Tune walg upload setttings
Production Change
Change Summary
Per #3962 (comment 529876880) there is a lot of room for tuning the walg upload settings.
We have already (2021-03-16 00:12 UTC) changed:
- walg_upload_disk_concurrency: 8 => 1
- walg_upload_concurrency: 50 => 8
- total_bg_uploaded_limit: undefined (default 32) => 128
This change issue covers some additional tuning of these numbers in an attempt to get our wal-g upload rate up a bit, without affecting the rest of the system.
Changes: 2021-03-16
- 02:15 UTC: Increase WALG_UPLOAD_CONCURRENCY from 8 to 16 - hoping to increase the throughput again, from what otherwise appears to be a limit that is lower than we had earlier
- 02:50 UTC: Increase WALG_UPLOAD_CONCURRENCY from 16 to 24 - previous change helped catch-up rate on the uploads, this may help more while load is quiet.
- 03:15 UTC: Decrease WALG_UPLOAD_CONCURRENCY from 24 to 16; it had not helped. Also WALG_UPLOAD_DISK_CONCURRENCY from 1 to 2 (taking note of #3881 (comment 529876728) and that we may want this higher still; we'll do more in further steps)
- 03:29 UTC: WALG_UPLOAD_DISK_CONCURRENCY from 2 to 4; previous step from 1 to 2 helped throughput.
- 03:41 UTC: WALG_UPLOAD_DISK_CONCURRENCY from 4 to 8 (it seems to be helping the delayed replica)

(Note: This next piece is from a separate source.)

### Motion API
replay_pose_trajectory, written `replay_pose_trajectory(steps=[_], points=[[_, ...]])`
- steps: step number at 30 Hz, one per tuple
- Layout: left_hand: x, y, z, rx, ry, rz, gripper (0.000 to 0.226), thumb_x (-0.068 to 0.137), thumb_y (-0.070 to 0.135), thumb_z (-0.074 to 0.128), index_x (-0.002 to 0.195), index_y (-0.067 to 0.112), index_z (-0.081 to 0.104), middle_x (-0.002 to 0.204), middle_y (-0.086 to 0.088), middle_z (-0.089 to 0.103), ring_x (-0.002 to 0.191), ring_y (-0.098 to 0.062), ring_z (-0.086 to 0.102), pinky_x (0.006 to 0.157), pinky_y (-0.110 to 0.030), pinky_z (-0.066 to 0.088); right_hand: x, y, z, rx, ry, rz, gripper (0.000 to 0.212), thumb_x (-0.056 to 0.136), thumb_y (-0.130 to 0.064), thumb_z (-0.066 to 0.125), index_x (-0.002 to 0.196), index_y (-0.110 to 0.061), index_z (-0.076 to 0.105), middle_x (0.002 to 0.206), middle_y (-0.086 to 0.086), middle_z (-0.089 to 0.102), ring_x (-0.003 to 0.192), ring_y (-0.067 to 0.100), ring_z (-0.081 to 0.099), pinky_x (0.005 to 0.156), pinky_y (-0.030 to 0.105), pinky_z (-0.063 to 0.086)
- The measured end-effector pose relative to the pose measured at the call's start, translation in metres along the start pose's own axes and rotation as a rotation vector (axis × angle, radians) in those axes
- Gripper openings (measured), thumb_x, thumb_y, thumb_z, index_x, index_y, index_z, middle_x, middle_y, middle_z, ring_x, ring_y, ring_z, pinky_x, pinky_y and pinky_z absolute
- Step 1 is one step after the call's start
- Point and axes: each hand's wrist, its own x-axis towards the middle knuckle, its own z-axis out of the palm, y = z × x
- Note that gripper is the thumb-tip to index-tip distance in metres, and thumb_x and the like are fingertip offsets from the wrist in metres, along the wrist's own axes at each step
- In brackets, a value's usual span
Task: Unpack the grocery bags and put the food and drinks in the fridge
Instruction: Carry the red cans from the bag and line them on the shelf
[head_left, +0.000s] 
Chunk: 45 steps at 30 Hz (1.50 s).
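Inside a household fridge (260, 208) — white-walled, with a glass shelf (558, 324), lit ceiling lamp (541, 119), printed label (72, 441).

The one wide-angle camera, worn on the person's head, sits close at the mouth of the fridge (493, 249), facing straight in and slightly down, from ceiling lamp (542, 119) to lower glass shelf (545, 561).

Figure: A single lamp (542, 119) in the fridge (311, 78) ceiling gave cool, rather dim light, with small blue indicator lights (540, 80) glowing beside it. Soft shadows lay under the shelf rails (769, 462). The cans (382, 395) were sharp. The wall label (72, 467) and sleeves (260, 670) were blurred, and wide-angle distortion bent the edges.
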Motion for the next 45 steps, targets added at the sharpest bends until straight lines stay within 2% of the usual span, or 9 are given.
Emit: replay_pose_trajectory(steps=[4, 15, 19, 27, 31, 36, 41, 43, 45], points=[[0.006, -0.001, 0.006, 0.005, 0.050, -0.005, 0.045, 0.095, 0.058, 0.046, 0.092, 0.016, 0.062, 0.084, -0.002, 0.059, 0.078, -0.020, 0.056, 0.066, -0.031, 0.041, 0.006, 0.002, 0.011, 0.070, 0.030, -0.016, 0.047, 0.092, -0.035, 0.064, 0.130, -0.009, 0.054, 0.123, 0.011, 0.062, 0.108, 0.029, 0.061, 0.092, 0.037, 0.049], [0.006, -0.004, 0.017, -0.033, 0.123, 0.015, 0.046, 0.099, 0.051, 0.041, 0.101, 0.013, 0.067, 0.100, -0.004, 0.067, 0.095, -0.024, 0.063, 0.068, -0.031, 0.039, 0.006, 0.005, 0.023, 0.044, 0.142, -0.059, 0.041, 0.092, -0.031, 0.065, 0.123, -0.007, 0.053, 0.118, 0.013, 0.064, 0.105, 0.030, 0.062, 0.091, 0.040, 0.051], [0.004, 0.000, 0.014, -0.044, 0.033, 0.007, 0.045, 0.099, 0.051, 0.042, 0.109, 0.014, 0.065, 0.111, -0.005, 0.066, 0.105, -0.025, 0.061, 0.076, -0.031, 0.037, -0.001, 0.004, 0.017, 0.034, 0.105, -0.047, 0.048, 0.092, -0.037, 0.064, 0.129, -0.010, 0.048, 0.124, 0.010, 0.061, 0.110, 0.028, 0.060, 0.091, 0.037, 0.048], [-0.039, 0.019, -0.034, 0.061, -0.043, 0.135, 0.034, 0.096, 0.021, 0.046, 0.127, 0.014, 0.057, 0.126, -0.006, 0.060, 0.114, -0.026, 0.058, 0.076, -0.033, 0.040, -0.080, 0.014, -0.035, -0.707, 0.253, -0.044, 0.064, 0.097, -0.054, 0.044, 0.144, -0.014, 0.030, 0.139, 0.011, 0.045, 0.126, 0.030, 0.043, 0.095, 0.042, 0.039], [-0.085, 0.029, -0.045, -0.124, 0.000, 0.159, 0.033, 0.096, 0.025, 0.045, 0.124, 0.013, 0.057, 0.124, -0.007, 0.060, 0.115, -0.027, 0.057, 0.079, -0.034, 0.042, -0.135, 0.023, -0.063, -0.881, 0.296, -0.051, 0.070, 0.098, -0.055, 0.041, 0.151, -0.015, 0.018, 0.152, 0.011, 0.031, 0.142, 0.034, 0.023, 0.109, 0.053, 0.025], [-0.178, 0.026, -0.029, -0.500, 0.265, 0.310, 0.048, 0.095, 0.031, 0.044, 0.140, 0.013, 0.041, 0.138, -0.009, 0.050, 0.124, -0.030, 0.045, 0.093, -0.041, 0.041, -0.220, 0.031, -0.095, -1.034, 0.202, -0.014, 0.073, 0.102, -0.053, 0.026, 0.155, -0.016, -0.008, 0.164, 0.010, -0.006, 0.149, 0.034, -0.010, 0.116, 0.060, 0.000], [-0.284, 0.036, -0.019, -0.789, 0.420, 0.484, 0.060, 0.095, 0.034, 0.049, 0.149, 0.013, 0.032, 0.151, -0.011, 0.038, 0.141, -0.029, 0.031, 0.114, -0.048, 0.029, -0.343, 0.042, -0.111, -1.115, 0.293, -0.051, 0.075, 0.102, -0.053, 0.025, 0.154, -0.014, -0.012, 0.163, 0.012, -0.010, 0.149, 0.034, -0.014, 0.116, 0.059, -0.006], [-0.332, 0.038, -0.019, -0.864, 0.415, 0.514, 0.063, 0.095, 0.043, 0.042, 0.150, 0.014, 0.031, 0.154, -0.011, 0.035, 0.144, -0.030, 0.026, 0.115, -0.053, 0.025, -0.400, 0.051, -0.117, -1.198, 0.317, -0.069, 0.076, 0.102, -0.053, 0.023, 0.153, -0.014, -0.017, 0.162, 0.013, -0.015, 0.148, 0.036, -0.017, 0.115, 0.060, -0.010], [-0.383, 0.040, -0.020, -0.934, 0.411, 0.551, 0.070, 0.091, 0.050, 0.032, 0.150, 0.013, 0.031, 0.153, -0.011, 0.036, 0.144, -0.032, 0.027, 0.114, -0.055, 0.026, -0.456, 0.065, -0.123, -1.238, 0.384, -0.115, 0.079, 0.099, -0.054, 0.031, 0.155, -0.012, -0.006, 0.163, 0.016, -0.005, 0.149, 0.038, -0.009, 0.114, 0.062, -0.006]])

- 04:05 UTC: Tuned TOTAL_BG_UPLOADED_LIMIT from 128 back to the original 32, to confirm what impact this has on both wal-g upload catch up, and replay on the delayed replica.

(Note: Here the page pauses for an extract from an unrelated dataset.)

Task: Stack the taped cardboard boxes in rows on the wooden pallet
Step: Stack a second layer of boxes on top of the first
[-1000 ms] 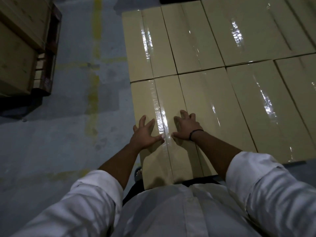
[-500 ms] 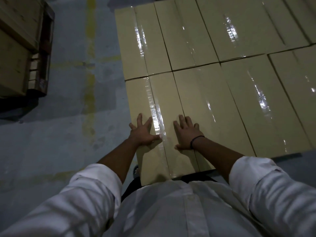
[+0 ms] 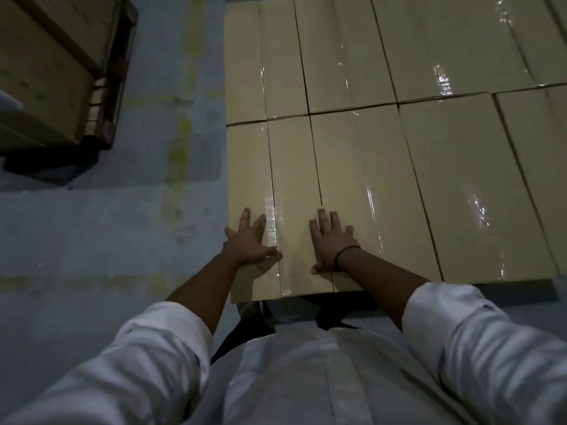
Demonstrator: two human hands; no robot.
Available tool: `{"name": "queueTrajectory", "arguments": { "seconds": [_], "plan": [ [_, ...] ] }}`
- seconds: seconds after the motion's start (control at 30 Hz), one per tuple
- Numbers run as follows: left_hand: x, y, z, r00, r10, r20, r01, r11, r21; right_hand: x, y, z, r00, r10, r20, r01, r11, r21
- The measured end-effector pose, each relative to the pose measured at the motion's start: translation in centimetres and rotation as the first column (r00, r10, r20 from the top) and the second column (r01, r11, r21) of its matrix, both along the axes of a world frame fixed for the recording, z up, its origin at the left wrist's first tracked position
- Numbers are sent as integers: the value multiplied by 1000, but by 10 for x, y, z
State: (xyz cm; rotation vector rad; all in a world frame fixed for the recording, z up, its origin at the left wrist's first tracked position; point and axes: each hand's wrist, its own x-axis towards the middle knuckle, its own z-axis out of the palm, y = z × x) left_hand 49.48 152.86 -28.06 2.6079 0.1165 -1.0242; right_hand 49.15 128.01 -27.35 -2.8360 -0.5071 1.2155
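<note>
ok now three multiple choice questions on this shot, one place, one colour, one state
1. Where does the left hand rest? A the floor; B the nearest left box; C the far row.
2. What colour is the wristband on the right hand? A black; B red; C yellow.
3. How are both hands? A fists; B flat, fingers spread; C pinching tape.
Answers: B, its palm lies on that box top; A, a black loop rings the wrist; B, all fingers lie straight on the boxes.
</note>
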Motion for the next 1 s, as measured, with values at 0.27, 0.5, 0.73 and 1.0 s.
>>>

- 04:22 UTC: Restored chef configuration of 1, 8, 128 (as set back at 00:12 UTC)
- 23:20 UTC: Tuned WALG_UPLOAD_DISK_CONCURRENCY back to 8 (permanently, in chef)
- 23:22 UTC: Enabled debug level logging to see if there's clues.
- 23:28 UTC: Disabled debug logging; analysis to follow
Change Details
- Services Impacted - ServicePostgres
- Change Technician - @cmiskell
- Change Criticality - C2
- Change Type - changescheduled
- Change Reviewer - @dawsmith
- Due Date - 2021-03-16
- Time tracking - 30 minutes
- Downtime Component - 0
Detailed steps for the change
Change Steps - steps to take to execute the change
Estimated Time to Complete (mins) - 30 minutes
-
Disable chef on patroni-03-db-gprd -
Edit /etc/wal-g.d/env/WALG_UPLOAD_CONCURRENCY and change the value to 16 -
Observe results -
Formalize in chef if required, or revert
Rollback
Rollback steps - steps to be taken in the event of a need to rollback this change
Estimated Time to Complete (mins) - Estimated Time to Complete in Minutes
-
Re-enable and run chef manually.
Monitoring
Key metrics to observe
Expecting/hoping that the delta becomes more negative, more like between 23:30 and 00:00 UTC (closer to 2K). If it gets less negative (we are less good at catching up), revert immediately.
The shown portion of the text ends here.